→ **About this task**: An exact copy of every record below is required, with the pictures left out.

Excerpted records: Begin

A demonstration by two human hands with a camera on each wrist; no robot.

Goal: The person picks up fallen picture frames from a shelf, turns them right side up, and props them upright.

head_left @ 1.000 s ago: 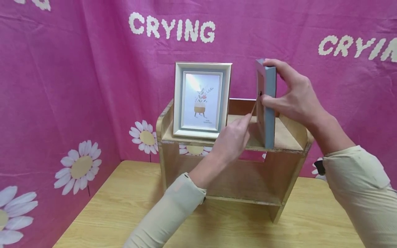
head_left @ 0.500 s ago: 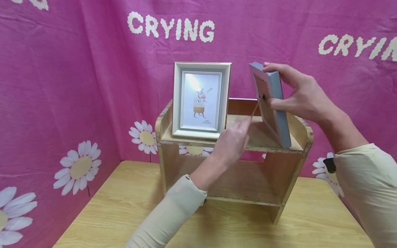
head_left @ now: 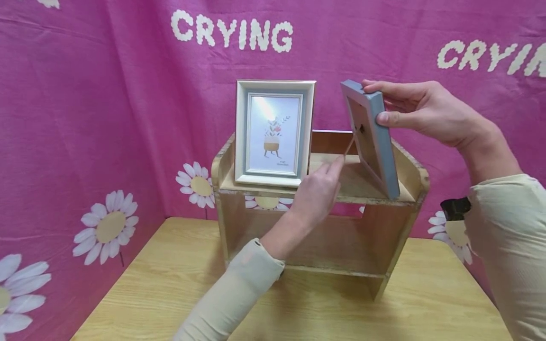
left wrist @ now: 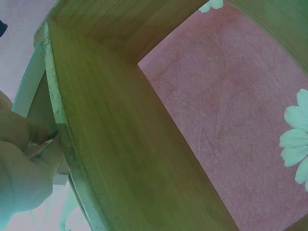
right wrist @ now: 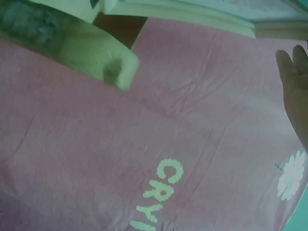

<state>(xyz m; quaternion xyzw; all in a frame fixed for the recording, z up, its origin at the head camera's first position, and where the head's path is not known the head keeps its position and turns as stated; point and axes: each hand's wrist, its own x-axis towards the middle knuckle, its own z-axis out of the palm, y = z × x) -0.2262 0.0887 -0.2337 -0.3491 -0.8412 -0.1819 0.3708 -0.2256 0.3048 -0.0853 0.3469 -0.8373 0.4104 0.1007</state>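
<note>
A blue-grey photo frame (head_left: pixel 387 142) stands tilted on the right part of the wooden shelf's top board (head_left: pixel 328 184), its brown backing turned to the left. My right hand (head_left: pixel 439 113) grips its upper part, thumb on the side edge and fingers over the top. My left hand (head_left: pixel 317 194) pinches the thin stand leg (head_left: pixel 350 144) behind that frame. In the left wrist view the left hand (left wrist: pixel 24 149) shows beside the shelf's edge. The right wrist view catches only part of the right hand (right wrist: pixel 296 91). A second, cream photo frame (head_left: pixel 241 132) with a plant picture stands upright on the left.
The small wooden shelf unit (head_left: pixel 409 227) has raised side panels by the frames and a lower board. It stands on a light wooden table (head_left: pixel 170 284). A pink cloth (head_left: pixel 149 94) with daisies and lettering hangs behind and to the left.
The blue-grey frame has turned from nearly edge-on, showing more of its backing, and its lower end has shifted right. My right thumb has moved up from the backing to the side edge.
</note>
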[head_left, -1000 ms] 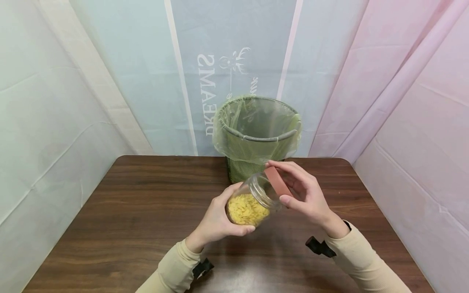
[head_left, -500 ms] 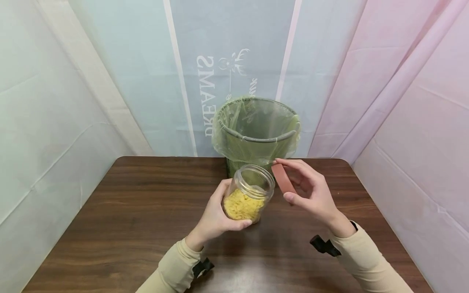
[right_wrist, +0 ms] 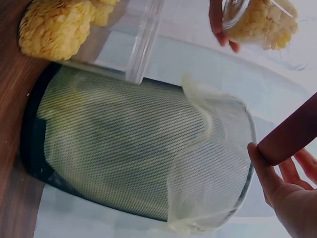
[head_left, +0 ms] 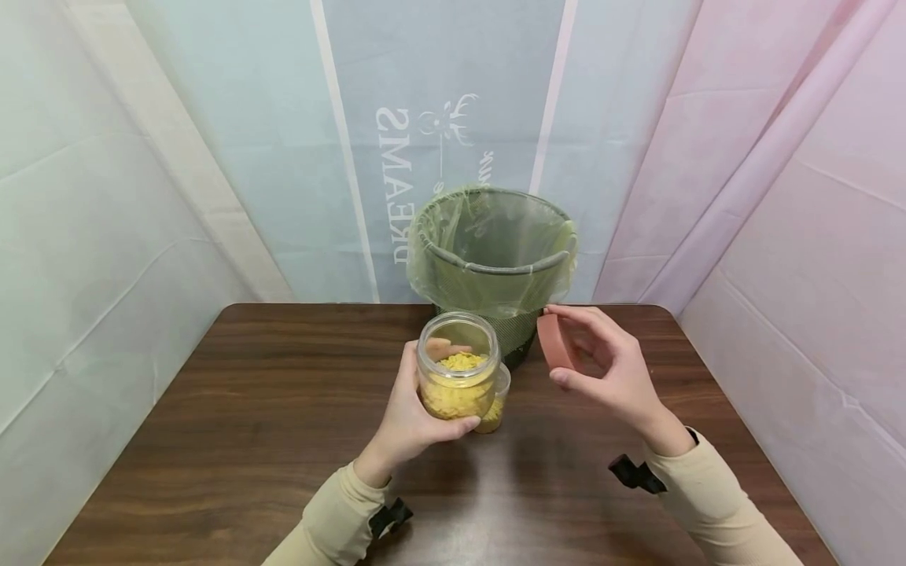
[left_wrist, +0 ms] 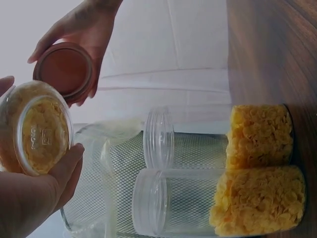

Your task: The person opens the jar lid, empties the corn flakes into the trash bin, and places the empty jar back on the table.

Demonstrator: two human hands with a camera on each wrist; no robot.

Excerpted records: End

→ **Response for this exercise**:
A demonstration by two human hands with a camera on each wrist; no robot.

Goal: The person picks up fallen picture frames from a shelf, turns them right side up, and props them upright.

head_left @ 1.000 s ago: 
head_left @ 0.500 s ago: 
head_left @ now: 
left wrist @ now: 
right wrist @ now: 

<state>(xyz m; quaternion xyzw; all in a frame fixed for the recording, z up, its origin at the head camera's first position, and where the head's path is not known the head keeps its position and turns as stated; point and axes: each hand's wrist, its own x-axis towards the middle knuckle, its own z-axis out of the palm, y = z × x) -0.2262 0.0887 -0.2337 -0.3491 -0.8412 -0.1819 0.3708 -0.2256 0.3048 -0.0853 0.3469 -0.8373 0.4104 0.1007</state>
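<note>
A blue-grey photo frame (head_left: pixel 387 142) stands tilted on the right part of the wooden shelf's top board (head_left: pixel 328 184), its brown backing turned to the left. My right hand (head_left: pixel 439 113) grips its upper part, thumb on the side edge and fingers over the top. My left hand (head_left: pixel 317 194) pinches the thin stand leg (head_left: pixel 350 144) behind that frame. In the left wrist view the left hand (left wrist: pixel 24 149) shows beside the shelf's edge. The right wrist view catches only part of the right hand (right wrist: pixel 296 91). A second, cream photo frame (head_left: pixel 241 132) with a plant picture stands upright on the left.
The small wooden shelf unit (head_left: pixel 409 227) has raised side panels by the frames and a lower board. It stands on a light wooden table (head_left: pixel 170 284). A pink cloth (head_left: pixel 149 94) with daisies and lettering hangs behind and to the left.
The blue-grey frame has turned from nearly edge-on, showing more of its backing, and its lower end has shifted right. My right thumb has moved up from the backing to the side edge.
</note>
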[head_left, -1000 ms] 
[head_left, -500 ms] 
[right_wrist, +0 ms] 
[head_left, +0 ms] 
[left_wrist, +0 ms] 

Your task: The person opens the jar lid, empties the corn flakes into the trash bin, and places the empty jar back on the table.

Demonstrator: two human hands with a camera on each wrist; no robot.

This output is complete.